Andrew Branan, Extension Assistant Professor concentrating in Environmental and Agricultural law, presented to the 40th annual American Agricultural Law Association conference, held this year in Washington, DC on November 7 and 8. Andrew presented alongside Jake Parker, General Counsel for the North Carolina Farm Bureau, and Rusty Rumley, Senior Staff Attorney at the National Agricultural Law Center.
For his part, Andrew walked the audience through the common law elements of nuisance at issue in the recent Murphy-Brown (Smithfield) swine nuisance lawsuits, with an emphasis on the balance jurors in such cases must strike between nuisance harm (the affront to a swine farm neighbor’s property right of “quiet enjoyment”) and the “utility” or public benefit of the activity causing the harm (for example, a steady supply of pork products). He also traced the evolution of North Carolina’s “Right to Farm” law and how the NC General Assembly has continued to update farmer nuisance protections in pace with historical nuisance litigation against swine farmers, as well as the concern that such cases may extend to North Carolina’s poultry production integration system.
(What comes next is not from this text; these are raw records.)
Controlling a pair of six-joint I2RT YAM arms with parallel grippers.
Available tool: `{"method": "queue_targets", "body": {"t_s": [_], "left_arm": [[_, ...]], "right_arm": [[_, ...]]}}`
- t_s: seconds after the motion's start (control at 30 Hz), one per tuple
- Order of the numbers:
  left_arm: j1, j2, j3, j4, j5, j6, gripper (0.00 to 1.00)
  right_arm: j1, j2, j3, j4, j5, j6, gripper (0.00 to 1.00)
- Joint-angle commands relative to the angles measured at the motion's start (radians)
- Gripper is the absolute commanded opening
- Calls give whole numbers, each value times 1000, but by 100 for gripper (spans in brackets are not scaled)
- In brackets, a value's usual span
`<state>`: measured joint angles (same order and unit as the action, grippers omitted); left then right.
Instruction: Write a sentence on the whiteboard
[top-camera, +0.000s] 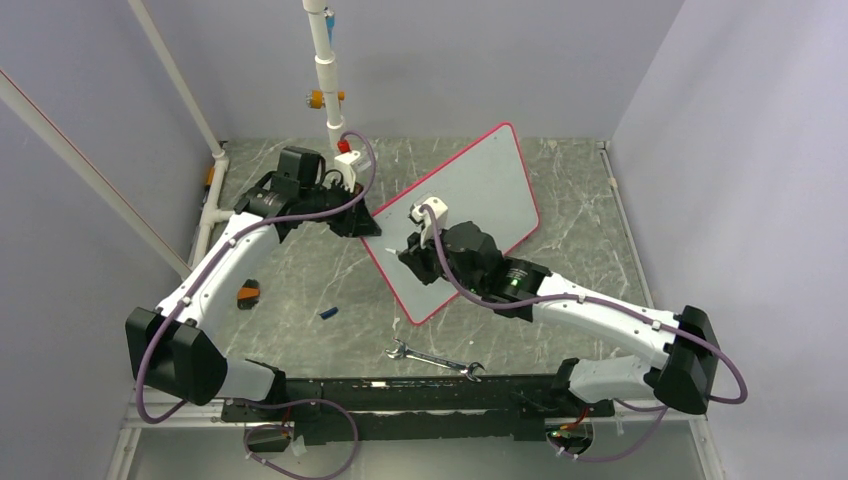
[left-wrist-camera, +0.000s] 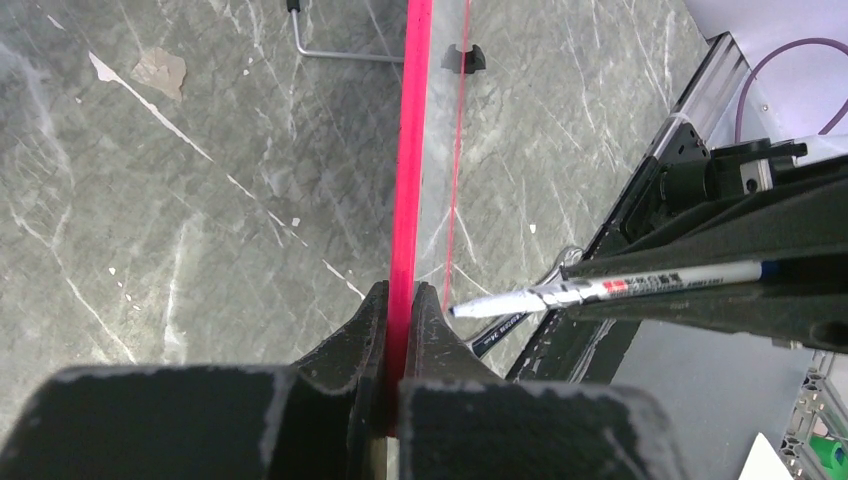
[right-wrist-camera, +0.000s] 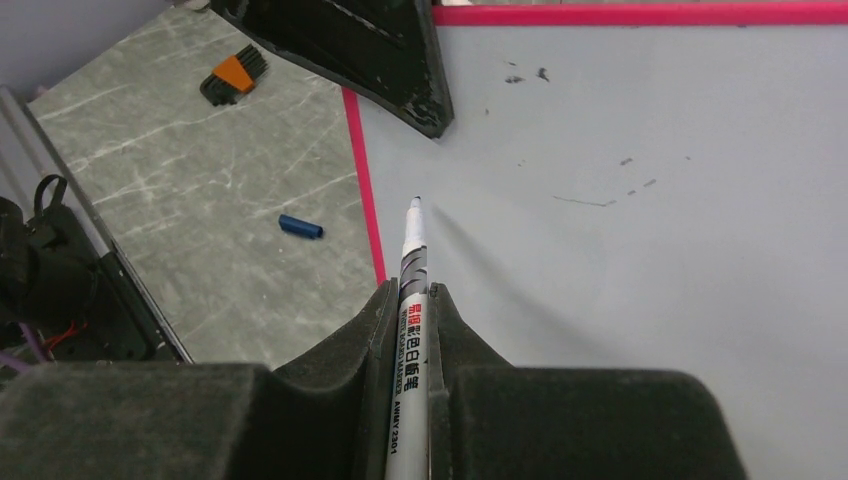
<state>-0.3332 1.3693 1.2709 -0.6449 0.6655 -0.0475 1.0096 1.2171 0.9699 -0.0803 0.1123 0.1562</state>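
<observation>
Right gripper (right-wrist-camera: 408, 300) pinches the slim white marker pen (right-wrist-camera: 412, 265), tip aimed straight ahead at the bare face of the large white red-rimmed whiteboard (right-wrist-camera: 620, 260) on the grey marbled table (top-camera: 300, 285), close by the edge the left gripper (left-wrist-camera: 400, 300) clamps.

Loose tools on a grey marbled stone-look worktop (top-camera: 300, 290).
A silver metal open-ended wrench (top-camera: 436, 360) lies near the front edge. A small blue plastic pen cap (top-camera: 328, 312) lies to its left, a little further back. Left of the cap sits a folding orange-and-black hex key set (top-camera: 248, 293). A white plastic pipe (top-camera: 325, 70) rises at the back.
</observation>
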Motion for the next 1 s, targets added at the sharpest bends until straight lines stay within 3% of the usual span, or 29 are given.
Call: {"method": "queue_targets", "body": {"t_s": [0.0,0.97], "left_arm": [[0,-3,-16,-26,-300,96,0],[-12,-12,-17,-32,-305,97,0]], "right_arm": [[46,28,77,38,124,-21,0],[81,45,48,6,213,11,0]]}}
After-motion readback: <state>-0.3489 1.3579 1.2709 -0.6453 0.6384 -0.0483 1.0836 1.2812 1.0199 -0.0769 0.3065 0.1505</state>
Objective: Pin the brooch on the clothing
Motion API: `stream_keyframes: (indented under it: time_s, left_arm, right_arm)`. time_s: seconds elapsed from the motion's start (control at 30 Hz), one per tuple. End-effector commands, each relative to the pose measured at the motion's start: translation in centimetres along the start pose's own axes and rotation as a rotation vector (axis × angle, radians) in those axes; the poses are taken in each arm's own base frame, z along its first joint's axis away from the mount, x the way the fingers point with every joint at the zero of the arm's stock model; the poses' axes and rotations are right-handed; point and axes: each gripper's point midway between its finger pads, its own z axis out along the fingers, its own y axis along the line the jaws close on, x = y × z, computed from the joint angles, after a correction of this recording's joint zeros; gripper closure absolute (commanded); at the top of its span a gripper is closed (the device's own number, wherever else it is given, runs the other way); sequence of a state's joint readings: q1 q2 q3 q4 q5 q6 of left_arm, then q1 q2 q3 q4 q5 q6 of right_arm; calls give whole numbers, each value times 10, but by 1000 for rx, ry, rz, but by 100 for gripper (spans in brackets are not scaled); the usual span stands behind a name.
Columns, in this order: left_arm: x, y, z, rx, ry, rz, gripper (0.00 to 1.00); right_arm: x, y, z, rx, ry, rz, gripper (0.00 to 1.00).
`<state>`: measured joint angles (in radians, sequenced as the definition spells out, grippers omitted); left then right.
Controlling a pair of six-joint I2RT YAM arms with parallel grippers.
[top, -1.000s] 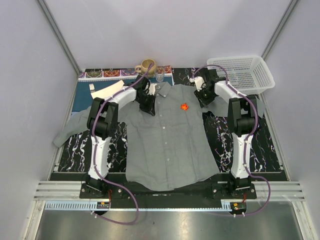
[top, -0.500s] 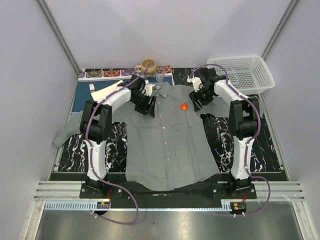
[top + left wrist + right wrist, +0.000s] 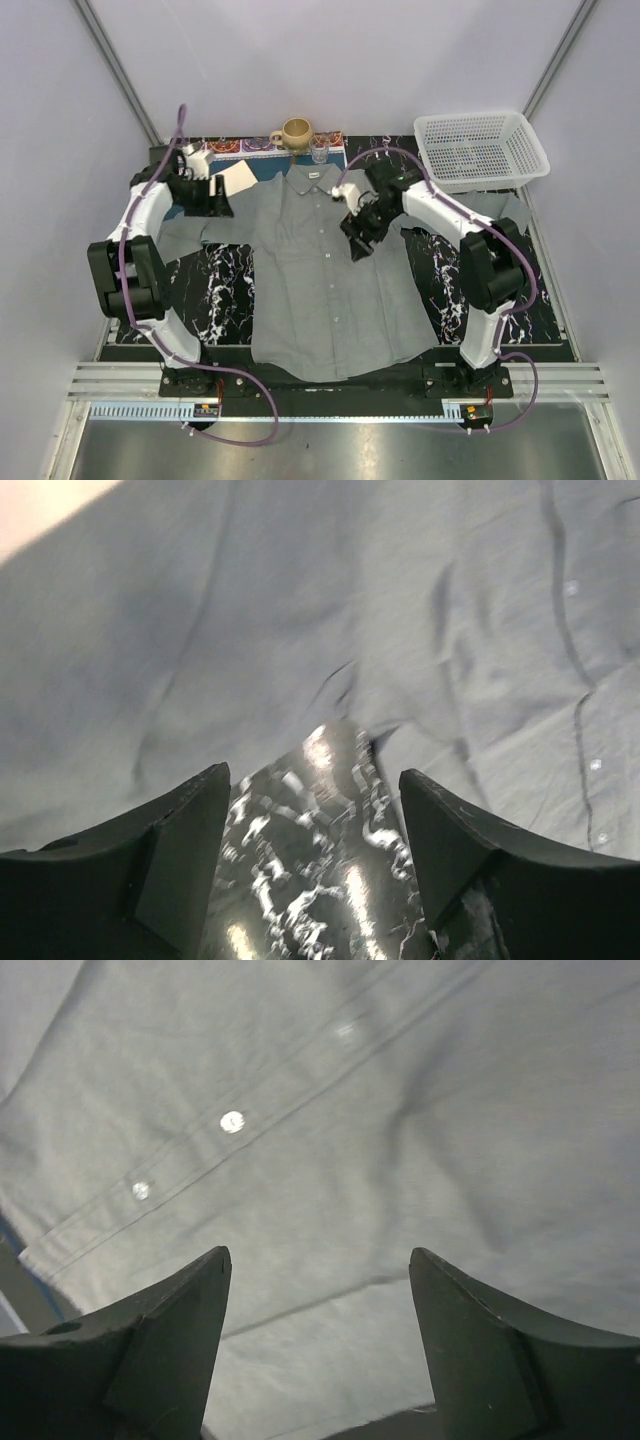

Jake Parker then reviewed the particulars of the individual Murphy-Brown cases and their farmer-adverse verdicts, the potential impacts on the eastern North Carolina farming community, and the legal issues on appeal before the federal Fourth Circuit, revealing that oral arguments in that appeal will be heard January 28-31, 2020. Rusty Rumley – an authority on Right to Farm laws nationwide – reviewed the theory and origins of Right to Farm laws and patterns of evolution in several states, as well as constitutional dangers to such laws as they expand beyond the policy of balance inherent in nuisance law theory.